Figure 3 demonstrates the effect of different rates of stimulation (5 min) on glycogen, lactate, adenine nucleotides, PCr, creatine, AMPK (α2-isoform) activity, and ACC activity at 0.5 mM citrate. As can be seen from the figure, with the exceptions of PCr and ACC activity, no marked changes occurred at the lowest stimulation rate (0.2 s−1). Higher stimulation rates were accompanied by significant declines in glycogen, ATP, and PCr and significant increases in lactate, creatine, estimated free AMP, and α2 AMPK activity. The decline in ACC activity at 0.5 mM citrate appeared to occur beginning at a stimulation rate of 0.2 s−1, yet AMPK activity was significantly increased only at higher stimulation rates (1 and 5 s−1). When the relationships are examined as a function of stimulation rate, the decrease in ACC activity at 0.5 mM citrate appeared to correlate better with the decline in PCr than with the increase in AMPK activity (i.e., due to phosphorylation). The α1- isoform AMPK activity showed a similar pattern to α2 but with a smaller magnitude of change in response to stimulation. Values were 0.72 ± 0.09 for resting muscle and 1.33 ± 0.32, 1.49 ± 0.27, and 1.71 ± 0.25 nmol · g−1 · min−1 for muscles stimulated at frequencies of 0.2, 1, and 5 s−1, respectively (n = 5).
Figure 4 shows the progressive inactivation of ACC at increasing rates of stimulation over the range of citrate concentrations between 0 and 20 mM. Much larger relative changes were seen at citrate concentrations near the physiological range in response to phosphorylation by AMPK. Table1 demonstrates changes in ACCV max as a function of citrate as well as theK a for citrate. Significant differences were observed at stimulation rates of 1 and 5 s−1 for bothK a and V max compared with resting values. At a stimulation rate of 0.2 s−1, onlyV max was found to be significantly reduced (P < 0.05), although there appeared to be a tendency toward a higher K a as well.

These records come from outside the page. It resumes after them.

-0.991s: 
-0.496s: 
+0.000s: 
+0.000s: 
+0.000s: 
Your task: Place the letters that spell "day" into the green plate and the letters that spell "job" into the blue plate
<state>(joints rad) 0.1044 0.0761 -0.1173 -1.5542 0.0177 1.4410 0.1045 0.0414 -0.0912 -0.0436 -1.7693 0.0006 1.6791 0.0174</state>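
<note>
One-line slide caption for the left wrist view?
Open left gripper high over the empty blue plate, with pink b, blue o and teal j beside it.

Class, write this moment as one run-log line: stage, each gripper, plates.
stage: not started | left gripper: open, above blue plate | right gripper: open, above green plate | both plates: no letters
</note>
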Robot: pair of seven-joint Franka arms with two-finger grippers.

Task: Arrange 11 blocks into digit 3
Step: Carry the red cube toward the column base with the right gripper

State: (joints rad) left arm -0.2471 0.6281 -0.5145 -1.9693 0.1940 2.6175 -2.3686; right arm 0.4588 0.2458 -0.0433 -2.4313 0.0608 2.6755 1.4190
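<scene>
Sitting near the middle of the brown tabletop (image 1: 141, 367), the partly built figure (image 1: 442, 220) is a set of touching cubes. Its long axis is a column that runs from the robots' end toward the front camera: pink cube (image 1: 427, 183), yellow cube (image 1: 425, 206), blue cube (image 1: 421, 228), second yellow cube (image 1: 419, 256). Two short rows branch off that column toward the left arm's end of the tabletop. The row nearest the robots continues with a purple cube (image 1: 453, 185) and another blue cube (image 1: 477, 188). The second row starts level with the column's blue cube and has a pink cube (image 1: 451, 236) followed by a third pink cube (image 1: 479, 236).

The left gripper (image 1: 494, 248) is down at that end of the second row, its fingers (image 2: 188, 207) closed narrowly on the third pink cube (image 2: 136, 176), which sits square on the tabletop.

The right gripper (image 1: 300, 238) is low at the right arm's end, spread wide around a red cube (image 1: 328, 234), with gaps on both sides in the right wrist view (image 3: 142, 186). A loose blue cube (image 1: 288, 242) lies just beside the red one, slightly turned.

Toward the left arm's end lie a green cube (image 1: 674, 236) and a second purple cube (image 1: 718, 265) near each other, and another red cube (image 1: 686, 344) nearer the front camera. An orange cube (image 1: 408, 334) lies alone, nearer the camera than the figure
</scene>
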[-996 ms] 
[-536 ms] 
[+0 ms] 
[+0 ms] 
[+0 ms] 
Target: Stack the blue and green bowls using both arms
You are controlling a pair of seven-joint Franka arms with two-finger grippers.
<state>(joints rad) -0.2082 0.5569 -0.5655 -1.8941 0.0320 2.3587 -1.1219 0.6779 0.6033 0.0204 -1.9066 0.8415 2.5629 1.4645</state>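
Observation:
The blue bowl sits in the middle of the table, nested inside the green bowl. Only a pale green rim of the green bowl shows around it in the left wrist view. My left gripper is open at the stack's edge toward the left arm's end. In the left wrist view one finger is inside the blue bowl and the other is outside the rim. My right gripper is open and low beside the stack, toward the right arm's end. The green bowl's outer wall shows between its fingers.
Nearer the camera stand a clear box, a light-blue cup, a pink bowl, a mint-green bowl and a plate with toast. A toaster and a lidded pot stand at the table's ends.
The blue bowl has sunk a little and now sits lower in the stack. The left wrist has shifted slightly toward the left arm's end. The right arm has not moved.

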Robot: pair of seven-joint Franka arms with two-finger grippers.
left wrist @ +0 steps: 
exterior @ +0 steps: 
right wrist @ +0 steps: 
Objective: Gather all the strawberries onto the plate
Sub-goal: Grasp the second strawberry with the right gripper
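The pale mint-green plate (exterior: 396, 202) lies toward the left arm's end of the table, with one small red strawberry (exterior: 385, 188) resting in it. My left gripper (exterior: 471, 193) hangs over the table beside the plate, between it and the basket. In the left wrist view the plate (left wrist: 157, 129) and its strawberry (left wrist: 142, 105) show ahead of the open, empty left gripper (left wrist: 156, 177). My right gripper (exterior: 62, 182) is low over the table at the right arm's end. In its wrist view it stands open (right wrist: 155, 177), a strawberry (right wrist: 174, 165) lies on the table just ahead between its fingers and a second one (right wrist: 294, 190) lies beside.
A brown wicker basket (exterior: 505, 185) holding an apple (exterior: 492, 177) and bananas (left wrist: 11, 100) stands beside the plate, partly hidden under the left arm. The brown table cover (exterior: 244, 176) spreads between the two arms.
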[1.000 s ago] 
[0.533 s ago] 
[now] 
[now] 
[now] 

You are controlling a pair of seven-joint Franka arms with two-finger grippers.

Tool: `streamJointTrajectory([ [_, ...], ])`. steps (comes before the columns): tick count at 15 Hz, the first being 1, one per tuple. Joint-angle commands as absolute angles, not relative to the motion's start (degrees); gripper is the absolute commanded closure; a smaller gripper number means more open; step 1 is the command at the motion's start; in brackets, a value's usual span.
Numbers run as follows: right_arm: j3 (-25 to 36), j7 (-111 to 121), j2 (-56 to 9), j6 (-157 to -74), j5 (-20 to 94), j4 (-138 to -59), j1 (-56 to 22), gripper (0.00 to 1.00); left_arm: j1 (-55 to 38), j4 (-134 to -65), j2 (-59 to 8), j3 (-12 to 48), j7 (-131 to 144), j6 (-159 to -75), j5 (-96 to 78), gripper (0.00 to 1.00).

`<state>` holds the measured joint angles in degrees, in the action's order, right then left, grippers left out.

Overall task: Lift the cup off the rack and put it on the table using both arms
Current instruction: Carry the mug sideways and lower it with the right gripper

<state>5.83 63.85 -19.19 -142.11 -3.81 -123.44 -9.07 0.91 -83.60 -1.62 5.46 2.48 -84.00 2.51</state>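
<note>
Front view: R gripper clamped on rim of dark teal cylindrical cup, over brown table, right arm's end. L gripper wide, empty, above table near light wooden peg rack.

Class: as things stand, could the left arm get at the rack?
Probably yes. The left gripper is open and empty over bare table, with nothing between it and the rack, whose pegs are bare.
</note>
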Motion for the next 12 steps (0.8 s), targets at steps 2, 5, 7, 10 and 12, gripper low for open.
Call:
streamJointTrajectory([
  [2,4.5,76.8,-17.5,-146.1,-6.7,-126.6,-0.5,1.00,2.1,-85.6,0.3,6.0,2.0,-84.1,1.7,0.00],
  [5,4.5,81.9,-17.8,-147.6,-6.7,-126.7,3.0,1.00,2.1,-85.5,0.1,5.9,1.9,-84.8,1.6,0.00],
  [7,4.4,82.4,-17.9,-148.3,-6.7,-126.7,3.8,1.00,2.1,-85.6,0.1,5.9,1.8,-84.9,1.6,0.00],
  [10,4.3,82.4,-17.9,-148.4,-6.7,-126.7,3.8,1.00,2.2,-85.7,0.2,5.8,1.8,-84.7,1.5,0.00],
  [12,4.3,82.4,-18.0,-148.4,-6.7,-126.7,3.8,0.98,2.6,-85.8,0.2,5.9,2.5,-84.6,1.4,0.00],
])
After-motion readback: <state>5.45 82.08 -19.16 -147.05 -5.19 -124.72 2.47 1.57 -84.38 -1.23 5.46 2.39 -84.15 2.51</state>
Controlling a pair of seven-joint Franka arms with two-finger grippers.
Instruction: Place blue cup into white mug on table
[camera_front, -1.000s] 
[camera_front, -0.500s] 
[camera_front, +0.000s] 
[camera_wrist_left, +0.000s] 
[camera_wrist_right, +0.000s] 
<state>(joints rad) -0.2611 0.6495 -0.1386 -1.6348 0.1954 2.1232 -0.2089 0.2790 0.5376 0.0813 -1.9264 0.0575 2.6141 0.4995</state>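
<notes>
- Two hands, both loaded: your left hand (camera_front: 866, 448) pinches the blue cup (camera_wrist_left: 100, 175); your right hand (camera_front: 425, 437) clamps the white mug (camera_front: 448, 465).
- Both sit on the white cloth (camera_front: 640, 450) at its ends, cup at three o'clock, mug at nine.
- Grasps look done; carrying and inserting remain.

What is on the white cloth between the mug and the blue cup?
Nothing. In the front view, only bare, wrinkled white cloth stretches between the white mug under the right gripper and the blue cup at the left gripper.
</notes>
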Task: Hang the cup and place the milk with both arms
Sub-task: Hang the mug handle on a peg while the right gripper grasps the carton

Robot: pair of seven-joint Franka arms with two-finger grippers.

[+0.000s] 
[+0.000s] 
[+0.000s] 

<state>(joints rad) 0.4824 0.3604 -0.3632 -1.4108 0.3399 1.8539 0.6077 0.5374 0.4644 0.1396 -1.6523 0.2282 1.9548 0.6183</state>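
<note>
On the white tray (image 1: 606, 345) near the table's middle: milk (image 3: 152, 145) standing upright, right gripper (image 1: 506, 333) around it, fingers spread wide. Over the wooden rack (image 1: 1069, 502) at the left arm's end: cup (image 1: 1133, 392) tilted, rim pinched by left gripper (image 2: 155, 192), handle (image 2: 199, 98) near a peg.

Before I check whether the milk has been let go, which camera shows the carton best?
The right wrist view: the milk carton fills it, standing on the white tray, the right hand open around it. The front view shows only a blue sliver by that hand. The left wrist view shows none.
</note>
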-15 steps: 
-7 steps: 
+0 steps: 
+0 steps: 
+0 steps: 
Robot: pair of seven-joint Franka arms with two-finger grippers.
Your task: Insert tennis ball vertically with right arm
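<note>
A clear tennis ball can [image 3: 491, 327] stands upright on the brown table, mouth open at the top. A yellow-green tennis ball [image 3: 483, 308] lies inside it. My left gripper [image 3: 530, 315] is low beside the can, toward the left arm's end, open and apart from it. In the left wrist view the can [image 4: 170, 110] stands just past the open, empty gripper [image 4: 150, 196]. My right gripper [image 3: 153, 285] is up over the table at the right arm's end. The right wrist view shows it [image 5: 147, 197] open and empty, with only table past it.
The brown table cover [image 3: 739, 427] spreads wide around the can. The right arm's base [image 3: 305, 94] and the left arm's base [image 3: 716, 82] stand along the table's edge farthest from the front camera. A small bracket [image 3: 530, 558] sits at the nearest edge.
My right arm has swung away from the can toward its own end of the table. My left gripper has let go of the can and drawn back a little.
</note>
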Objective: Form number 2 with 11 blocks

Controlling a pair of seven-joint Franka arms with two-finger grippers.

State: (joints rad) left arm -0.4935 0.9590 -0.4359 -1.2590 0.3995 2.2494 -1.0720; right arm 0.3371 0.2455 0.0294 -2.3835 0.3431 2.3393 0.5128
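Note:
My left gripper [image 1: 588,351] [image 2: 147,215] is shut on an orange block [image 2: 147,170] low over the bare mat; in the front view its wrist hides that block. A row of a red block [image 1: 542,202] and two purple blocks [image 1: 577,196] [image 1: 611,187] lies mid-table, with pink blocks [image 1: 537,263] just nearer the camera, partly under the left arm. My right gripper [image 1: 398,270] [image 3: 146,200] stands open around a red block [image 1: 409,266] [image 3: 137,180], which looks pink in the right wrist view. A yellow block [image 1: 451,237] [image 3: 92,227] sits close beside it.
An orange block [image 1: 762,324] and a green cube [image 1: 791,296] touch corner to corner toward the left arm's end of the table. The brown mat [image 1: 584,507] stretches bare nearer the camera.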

Figure 5 demonstrates the relationship between extent of ACC phosphorylation (as detected by the phospho-ACC antibody) and ACC activity at 0.5 mM citrate. When correlation analysis is performed on data from individual muscles, the value forR 2 was 0.78. The hypothesis that the slope of the relationship is 0 was rejected (P < 0.001).
Figure 6 shows the relationship between extent of AMPK phosphorylation (as detected by the phospho-AMPK antibody) and the immunoprecipitated AMPK activity. TheR 2 value for the individual data points (not means) was found to be 0.59. The probability that the slope of the relationship is 0 was rejected, P < 0.01.
Correlation analyses were also performed for the relationship between PCr and ACC activity (R 2 = 0.72,P < 0.001), phospho-AMPK and phospho-ACC (R 2 = 0.64, P < 0.001), and AMPK activity and ACC activity (R 2 = 0.39, P < 0.001). The relationships between Cr/PCr and ACC activity and between AMP/ATP and ACC activity appeared to be curvilinear with low correlations (R 2 = 0.23 and 0.20, respectively) by use of the linear model.
Effect of treadmill running on phospho-ACC in different types of skeletal muscle.
Blood lactate was 1.4 ± 0.2 mM when rats were killed at rest, 2.1 ± 0.1 mM when rats ran at 16 m/min for 10 min, and 3.2 ± 0.3 mM when rats ran at 16 m/min for 5 min followed by 31 m/min for 5 additional minutes. The value in exercising rats was significantly different (P < 0.05) from that in resting rats only at the highest work rate. Total AMPK activity (determined on resuspended ammonium sulfate precipitates of muscle) for the red quadriceps was found to be 0.13 ± 0.01, 0.19 ± 0.02, and 0.39 ± 0.04 nmol · g−1 · min−1 for resting rats and rats run at 16 m/min and 31 m/min, respectively. For soleus, corresponding values were 0.11 ± 0.01, 0.13 ± 0.01, and 0.18 ± 0.02 nmol · g−1 · min−1. Differences were significantly different from resting values only at the highest work rate (P < 0.05).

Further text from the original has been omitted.